Para entender Fando e Lis - Amanhã Seremos Felizes é necessário um desprendimento
do racional. Há que se deixar levar pelas impressões emocionais e sentimentos.
Só aí então, elaborar um pensamento, verificar resíduos que permitam discussões
e questionamentos. A encenação deixa subjacente o discurso intelectual para ser
ação no presente. Uma montagem realizada para alcançar diversos públicos sem
perder as características de teatro do absurdo.
Falar sobre a concepção do espetáculo
poderia reduzir qualquer interpretação do espectador. Entretanto, pode-se dizer
que a montagem está ancorada sob a ótica do inconsciente, do onírico, do
absurdo. E é nessa dimensão que se encontram as personagens - um mundo
desconfigurado. Nesse cosmos, Fando e Lis
são peregrinos , órfãos e sem abrigo, vagueando perdidos pela estrada
que leva a Tar, acreditando que aí encontrarão finalmente a felicidade - que é
o mesmo que dizer: a revolução que libertará das dores, das amarras, da
violência.
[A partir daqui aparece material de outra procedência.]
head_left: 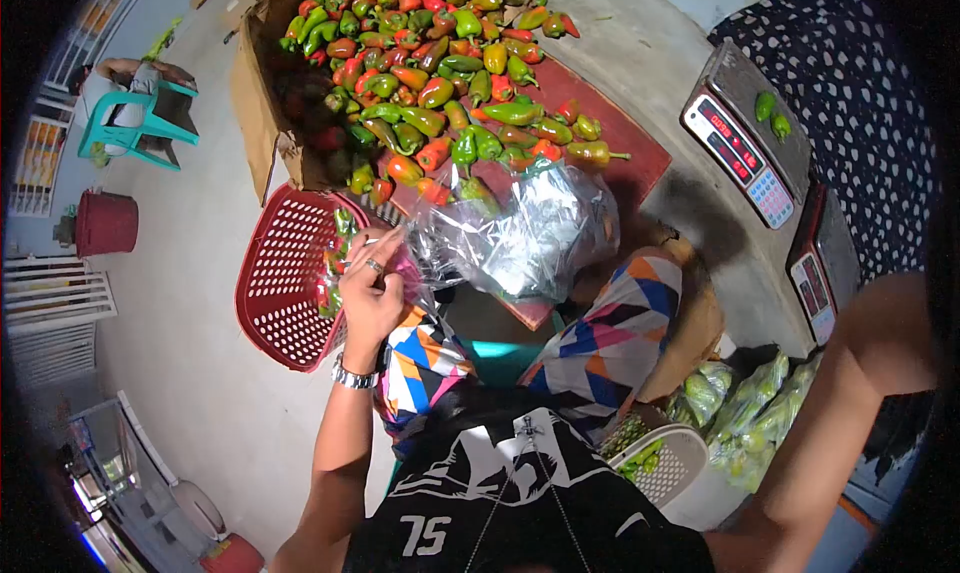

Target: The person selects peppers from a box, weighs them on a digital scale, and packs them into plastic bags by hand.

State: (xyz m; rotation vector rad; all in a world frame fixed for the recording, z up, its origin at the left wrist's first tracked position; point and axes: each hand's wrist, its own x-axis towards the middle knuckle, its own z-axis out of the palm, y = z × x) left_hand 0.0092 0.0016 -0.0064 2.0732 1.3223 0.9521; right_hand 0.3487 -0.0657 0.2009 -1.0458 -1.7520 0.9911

Mas eles voltam sempre ao mesmo lugar sem sequer ter a consciência
de que o que os afasta de Tar não é uma distância geográfica, mas essas dores,
amarras e violências. Há que se matar isso para a angústia ter fim. Custa-nos a peregrinação a Tar, e talvez até
desistíssemos dela, não fosse um vago vislumbre que nos guia sussurrando:
"Não desistas, estas sempre à beira de lá chegar." E nunca lá
chegamos, porque, estando lá achamos que Tar é mais além, naquele lugar
inalcançável onde só sabemos que corre um rio e tudo é possível.
Não somos nem bons nem maus, apenas muito
humanamente inconsciente de nós, dos
outros e do mundo. Adultos-meninos estamos subjulgados pela obscuridade das
pulsações, dos ruídos e silêncios que não nos deixam ouvir o coração. Ao
ouví-lo, talvez se chegue a Tar, talvez uma nova consciência da existência. "O
drama da condição humana advém unicamente da consciência. Obviamente, a
consciência e suas revelações permitem que criemos uma vida melhor para nós
mesmos e para os outros, mas o preço que pagamos por essa vida melhor é alto.
Não é só o preço do risco, do perigo e da dor. É o preço de conhecer o risco, o
perigo e a dor. Pior ainda: é o preço de conhecer o que é o prazer e de
conhecer quando está ausente ou é inacessível." António Damásio - O mistério
da consciência.
Fando e
Lis - Amanhã Seremos Felizes mostra
a ação da força da natureza, um turbilhão incontrolável que determina o
andamento desse intrigante e absurdo enredo carregado de muita simbologia. Uma
produção atenta aos detalhes da representação, do visual, da paisagem sonora,
sem deixar de lado a força da palavra. O processo de ensaio iniciou em outubro
de 2010 e desde lá houve muita pesquisa, debates, dúvidas, resoluções e...
ensaios. É com muito prazer que desejamos um ótimo espetáculo à todos.